Du rififi dans le Baroque, du chaos dans le Rococo, de l’Expressionnisme de Genre et du désordre Grand Siècle
Je peins en femme frivole, joyeuse et pessimiste, d’un classicisme indiscipliné, d’une honteuse gourmandise.
Explorant les techniques académiques pour mettre en tension l’ordre, la mesure et une touchante dysharmonie. Dés-idéalisant avec tendresse et ironie la noble figure humaine.

La peinture débute pas une sage copie, ce qui me met en position risquée d’avoir à rater joliment ce que j’ai fignolé.

Je ne me sens plus de joie

Il est heureux que notre corps, charnel, animal et bien posé sur terre, nous permette de jouir de la vie malgré les mille questions que cet état précaire devrait nous poser.

Une certaine nonchalance éloigne l’idée de la mort, même si cette désinvolture qui nous permet de vivre agréablement n’est pas sans conséquence sur l’état du monde.

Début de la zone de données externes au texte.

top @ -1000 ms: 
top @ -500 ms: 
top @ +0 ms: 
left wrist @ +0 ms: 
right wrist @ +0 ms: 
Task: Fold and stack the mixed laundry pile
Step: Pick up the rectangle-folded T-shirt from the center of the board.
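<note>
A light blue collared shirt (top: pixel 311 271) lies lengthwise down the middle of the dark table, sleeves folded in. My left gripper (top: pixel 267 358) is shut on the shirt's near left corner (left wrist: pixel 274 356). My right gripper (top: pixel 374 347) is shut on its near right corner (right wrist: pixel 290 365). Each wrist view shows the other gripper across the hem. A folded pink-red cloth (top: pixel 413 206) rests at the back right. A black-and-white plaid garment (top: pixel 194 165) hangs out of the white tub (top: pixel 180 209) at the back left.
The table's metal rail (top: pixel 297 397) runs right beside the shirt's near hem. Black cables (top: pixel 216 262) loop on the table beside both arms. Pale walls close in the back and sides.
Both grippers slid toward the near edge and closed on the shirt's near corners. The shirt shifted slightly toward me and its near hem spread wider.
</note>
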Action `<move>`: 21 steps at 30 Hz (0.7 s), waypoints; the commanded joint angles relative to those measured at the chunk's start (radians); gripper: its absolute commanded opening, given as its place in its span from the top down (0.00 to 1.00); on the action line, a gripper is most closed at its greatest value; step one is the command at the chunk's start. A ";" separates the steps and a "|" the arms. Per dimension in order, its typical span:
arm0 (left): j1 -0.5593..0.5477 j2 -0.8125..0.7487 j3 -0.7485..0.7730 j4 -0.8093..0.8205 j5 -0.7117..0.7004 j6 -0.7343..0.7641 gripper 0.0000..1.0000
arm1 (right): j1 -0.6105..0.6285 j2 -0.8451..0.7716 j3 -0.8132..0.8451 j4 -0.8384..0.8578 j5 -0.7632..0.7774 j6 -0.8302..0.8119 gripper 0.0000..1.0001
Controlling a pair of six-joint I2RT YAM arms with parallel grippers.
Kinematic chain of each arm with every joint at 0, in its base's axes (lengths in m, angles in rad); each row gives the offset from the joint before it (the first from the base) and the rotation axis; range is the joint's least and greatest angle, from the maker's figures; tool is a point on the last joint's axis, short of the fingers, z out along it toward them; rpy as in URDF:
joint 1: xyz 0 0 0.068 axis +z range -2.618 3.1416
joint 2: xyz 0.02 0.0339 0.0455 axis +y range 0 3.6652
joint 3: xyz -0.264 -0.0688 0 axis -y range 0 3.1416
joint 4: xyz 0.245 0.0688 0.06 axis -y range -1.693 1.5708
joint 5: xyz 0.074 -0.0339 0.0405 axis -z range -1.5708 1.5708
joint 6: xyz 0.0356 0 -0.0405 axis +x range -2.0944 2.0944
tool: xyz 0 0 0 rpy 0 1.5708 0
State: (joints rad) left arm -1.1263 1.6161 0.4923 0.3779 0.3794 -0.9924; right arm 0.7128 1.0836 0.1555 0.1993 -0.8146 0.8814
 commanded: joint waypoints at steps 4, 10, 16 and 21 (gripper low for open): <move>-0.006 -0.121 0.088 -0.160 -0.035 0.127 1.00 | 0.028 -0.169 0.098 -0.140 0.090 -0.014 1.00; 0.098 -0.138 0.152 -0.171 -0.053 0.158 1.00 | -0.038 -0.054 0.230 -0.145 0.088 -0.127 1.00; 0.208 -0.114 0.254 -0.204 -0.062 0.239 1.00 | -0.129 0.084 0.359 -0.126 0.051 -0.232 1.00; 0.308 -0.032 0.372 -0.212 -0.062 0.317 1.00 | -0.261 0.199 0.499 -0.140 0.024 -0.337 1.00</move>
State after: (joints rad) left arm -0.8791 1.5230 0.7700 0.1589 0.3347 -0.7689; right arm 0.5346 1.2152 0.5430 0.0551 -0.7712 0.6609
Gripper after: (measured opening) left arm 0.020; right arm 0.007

Cela commence invariablement par l’expression d’émotions confuses sous forme d’un portrait abstraits auquel, j’adjoins un corps soigneusement choisi pour son relâchement, car mon sujet est l’acceptation de cette conscience trouble de soi-même bien davantage que le trouble lui-même.

Si les chiens voulaient être libres, ils mordraient la main qui tient la laisse

L’empressement canin à adorer son maître même s’il le maltraite, m’interroge  sur mon propre libre arbitre et mes désirs de liberté. En tant qu’artiste, je sais combien il est difficile de faire quelque chose de cette largesse qui nous est offerte. Il peut être bien plus confortable d’avoir un cadre imposé, des horaires, des tâches à effectuer.
J’ai quand même usé de la liberté de jouer avec la rythmique des laisses pour développer cette réflexion sur la relativité du désir de liberté !

Oisellement

Je ne me sens jamais seule avec tous ces gens sur terre

Il me semble que la soif intarissable de richesse, de relations, d’ambitions, pourrait être satisfaite d’un simple geste d’amitié. Certains jours, j’entreprends de me peindre des amis.